## [WORK TO COMPLETE]
Once the line containing "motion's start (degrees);" is found in the entries below, restate it and each following line word for word, stopping after the line containing "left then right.".

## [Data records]
____

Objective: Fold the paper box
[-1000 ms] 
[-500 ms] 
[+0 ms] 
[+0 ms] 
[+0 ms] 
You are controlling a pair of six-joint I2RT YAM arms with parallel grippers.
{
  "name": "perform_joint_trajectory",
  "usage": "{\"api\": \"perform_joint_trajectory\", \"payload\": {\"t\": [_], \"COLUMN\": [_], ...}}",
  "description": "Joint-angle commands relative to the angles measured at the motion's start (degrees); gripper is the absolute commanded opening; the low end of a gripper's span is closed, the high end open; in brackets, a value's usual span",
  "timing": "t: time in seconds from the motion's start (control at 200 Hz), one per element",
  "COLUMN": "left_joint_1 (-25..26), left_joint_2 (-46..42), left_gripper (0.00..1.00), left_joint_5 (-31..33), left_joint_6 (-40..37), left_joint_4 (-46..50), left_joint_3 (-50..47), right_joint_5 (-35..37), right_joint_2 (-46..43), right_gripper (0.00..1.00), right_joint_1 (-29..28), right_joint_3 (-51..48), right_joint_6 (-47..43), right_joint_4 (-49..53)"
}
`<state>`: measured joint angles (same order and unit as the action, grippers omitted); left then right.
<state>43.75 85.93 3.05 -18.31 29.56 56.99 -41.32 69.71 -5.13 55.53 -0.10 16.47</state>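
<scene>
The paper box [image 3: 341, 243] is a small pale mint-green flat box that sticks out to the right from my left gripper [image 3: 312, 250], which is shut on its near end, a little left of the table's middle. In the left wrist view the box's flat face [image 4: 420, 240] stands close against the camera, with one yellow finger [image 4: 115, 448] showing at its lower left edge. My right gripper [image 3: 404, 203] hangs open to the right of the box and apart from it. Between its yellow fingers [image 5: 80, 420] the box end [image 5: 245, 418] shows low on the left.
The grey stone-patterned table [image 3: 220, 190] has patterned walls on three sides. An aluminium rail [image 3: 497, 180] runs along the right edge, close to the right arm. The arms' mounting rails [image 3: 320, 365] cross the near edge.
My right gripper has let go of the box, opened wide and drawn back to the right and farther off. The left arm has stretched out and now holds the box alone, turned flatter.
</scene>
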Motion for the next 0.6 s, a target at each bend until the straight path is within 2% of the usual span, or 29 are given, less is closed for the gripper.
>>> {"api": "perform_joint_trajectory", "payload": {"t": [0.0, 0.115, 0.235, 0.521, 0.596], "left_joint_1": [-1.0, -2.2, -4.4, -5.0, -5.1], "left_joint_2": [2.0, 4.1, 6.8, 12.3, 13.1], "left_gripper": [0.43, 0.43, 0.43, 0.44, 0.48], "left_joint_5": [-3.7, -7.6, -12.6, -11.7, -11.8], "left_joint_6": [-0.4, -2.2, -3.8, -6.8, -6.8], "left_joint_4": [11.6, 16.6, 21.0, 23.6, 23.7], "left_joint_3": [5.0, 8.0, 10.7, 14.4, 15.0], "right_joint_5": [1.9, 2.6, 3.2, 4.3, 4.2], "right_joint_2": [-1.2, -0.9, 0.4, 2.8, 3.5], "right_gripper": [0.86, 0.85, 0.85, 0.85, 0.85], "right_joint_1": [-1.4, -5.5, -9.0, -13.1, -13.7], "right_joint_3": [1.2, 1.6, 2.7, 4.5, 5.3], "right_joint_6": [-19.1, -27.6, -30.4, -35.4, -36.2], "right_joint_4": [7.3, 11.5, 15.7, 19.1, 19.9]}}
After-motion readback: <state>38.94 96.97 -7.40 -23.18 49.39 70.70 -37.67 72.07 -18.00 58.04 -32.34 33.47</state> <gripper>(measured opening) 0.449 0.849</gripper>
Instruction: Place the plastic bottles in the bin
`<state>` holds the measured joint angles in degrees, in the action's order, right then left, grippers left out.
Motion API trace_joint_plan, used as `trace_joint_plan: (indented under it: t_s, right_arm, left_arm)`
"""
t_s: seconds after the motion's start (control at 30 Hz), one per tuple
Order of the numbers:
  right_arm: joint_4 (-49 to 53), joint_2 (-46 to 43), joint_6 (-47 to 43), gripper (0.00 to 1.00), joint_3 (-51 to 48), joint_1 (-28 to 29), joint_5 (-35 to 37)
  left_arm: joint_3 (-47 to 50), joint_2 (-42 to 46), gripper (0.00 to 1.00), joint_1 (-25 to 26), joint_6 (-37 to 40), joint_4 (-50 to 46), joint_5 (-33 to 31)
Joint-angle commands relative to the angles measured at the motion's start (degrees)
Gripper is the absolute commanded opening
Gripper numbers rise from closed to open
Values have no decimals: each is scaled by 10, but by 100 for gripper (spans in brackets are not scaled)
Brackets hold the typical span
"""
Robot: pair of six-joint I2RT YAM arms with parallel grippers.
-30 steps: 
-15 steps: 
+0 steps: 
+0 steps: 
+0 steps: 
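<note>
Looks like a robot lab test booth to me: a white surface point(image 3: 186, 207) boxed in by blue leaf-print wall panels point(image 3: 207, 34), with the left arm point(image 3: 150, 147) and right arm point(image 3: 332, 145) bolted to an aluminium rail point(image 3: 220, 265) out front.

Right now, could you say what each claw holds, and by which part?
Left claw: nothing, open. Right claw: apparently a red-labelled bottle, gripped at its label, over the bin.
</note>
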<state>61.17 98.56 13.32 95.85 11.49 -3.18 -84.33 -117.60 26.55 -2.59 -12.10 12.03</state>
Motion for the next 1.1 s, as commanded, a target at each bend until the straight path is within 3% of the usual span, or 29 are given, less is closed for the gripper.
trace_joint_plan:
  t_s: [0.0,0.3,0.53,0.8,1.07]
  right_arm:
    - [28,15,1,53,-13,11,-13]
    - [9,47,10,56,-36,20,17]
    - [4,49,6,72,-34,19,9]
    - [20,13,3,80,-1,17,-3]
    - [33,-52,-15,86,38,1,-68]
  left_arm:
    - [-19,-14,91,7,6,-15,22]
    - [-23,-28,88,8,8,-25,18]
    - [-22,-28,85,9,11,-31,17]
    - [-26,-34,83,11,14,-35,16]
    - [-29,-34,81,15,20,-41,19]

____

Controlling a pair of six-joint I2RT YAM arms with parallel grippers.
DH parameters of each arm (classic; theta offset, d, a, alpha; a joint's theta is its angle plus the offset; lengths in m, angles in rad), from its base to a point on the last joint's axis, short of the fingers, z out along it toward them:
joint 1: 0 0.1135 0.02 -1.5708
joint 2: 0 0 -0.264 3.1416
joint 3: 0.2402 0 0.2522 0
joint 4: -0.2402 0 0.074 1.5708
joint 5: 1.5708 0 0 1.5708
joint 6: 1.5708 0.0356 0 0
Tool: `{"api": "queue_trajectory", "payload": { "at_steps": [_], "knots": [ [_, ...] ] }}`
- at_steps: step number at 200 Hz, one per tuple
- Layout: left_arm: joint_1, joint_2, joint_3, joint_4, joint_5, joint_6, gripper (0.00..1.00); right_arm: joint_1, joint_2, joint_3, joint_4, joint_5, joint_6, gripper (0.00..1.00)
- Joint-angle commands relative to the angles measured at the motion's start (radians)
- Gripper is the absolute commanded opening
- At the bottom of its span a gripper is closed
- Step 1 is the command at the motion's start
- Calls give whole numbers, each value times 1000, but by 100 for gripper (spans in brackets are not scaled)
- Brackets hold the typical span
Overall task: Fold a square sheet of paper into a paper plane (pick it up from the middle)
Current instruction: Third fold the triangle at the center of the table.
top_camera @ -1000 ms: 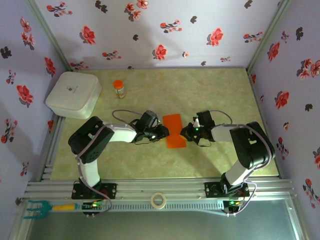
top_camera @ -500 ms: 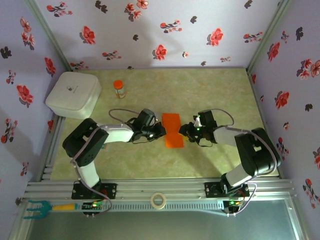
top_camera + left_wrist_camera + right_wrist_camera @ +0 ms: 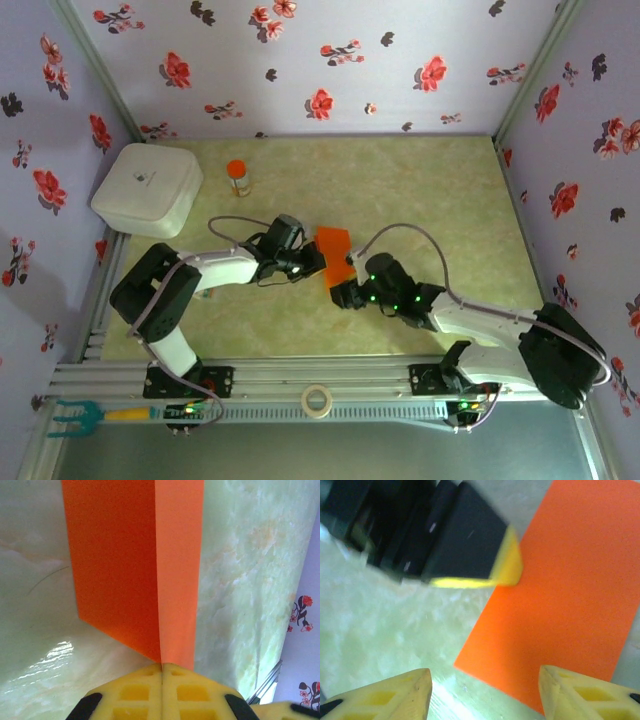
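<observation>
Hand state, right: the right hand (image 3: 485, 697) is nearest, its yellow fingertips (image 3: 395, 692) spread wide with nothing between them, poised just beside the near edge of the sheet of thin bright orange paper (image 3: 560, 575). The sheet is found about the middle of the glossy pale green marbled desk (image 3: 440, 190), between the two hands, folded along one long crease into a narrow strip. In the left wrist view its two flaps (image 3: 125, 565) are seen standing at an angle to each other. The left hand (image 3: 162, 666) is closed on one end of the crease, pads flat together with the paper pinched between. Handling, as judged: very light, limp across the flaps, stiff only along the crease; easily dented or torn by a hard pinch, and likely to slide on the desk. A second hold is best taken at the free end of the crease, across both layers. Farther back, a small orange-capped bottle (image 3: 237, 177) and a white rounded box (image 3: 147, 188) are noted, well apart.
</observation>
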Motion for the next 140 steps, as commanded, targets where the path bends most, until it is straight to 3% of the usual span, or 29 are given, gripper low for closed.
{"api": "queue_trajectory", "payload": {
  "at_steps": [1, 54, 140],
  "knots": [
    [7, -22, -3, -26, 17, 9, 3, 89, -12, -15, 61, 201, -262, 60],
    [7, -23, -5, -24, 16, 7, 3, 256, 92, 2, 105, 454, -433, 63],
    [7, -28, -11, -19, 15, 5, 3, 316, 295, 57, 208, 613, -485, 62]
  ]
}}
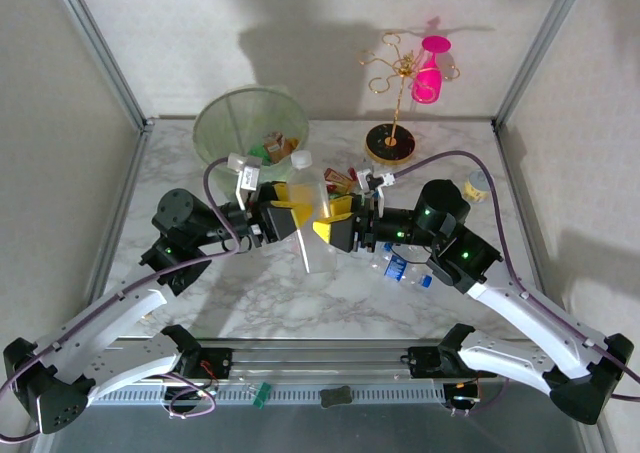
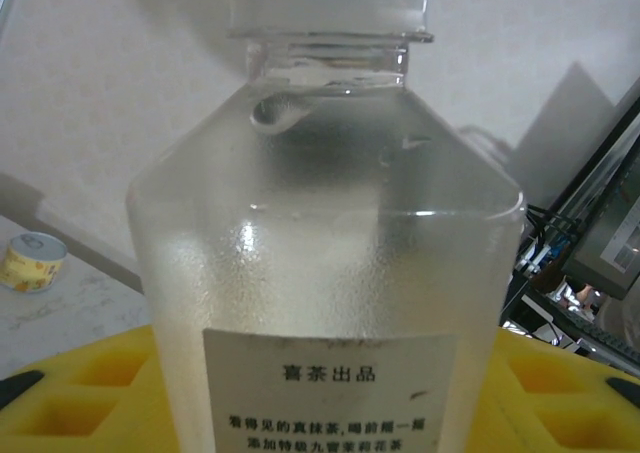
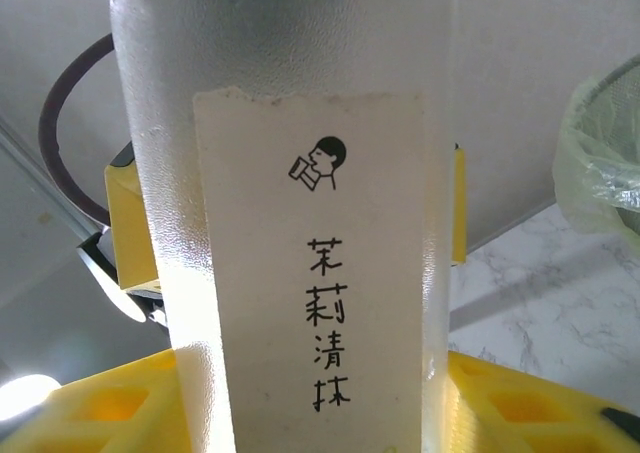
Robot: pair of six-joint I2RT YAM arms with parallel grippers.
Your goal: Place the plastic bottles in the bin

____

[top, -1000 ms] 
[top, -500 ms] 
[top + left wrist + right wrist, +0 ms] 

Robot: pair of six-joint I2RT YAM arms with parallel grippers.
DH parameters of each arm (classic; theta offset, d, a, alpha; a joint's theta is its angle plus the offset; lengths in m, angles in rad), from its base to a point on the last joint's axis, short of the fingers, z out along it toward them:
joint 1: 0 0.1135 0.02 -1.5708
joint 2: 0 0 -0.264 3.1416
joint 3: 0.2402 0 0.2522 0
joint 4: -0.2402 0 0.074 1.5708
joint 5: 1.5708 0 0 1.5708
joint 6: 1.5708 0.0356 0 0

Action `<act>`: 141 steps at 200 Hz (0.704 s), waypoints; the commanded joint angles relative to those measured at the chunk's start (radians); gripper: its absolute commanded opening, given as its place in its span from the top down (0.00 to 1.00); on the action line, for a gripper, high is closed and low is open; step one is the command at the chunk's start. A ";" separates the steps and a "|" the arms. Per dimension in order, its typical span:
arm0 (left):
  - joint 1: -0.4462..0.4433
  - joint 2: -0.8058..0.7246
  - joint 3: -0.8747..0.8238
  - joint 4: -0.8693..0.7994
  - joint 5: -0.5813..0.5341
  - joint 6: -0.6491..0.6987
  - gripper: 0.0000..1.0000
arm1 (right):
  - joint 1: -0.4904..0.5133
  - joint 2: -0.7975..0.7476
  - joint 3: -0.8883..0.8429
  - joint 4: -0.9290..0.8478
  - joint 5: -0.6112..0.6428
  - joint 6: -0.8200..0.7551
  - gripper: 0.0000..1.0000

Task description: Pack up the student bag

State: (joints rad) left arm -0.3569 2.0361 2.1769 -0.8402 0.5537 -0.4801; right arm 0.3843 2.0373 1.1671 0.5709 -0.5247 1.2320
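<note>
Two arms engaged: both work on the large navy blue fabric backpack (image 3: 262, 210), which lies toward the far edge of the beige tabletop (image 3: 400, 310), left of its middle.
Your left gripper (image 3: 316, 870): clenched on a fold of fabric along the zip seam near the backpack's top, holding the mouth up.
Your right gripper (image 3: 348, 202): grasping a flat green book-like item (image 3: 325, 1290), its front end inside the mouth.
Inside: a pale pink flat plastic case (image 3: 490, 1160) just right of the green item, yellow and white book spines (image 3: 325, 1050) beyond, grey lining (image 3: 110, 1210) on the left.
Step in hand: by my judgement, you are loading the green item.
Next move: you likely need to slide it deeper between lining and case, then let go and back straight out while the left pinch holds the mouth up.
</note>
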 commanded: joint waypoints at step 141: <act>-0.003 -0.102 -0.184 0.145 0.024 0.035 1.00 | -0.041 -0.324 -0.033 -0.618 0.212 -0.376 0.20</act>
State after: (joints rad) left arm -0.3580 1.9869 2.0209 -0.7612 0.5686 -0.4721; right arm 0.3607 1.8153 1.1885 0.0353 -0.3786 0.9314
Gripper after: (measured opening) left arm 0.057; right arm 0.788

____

## [RESPONSE]
  "description": "Joint-angle commands relative to the angles measured at the motion's start (degrees); gripper is the absolute commanded opening; the low end of a gripper's span is closed, the high end open; in brackets, a value's usual span",
  "timing": "t: time in seconds from the motion's start (control at 200 Hz), one per element",
  "COLUMN": "left_joint_1 (-25..26), left_joint_2 (-46..42), left_gripper (0.00..1.00), left_joint_5 (-31..33), left_joint_6 (-40..37), left_joint_4 (-46..50), left_joint_3 (-50..47), right_joint_5 (-35..37), right_joint_2 (-46..43), right_gripper (0.00..1.00), right_joint_1 (-29..28), right_joint_3 (-51..48), right_joint_6 (-47..43), right_joint_4 (-49..53)"
}
`<state>`: measured joint angles (same order and unit as the action, grippers omitted); left then right.

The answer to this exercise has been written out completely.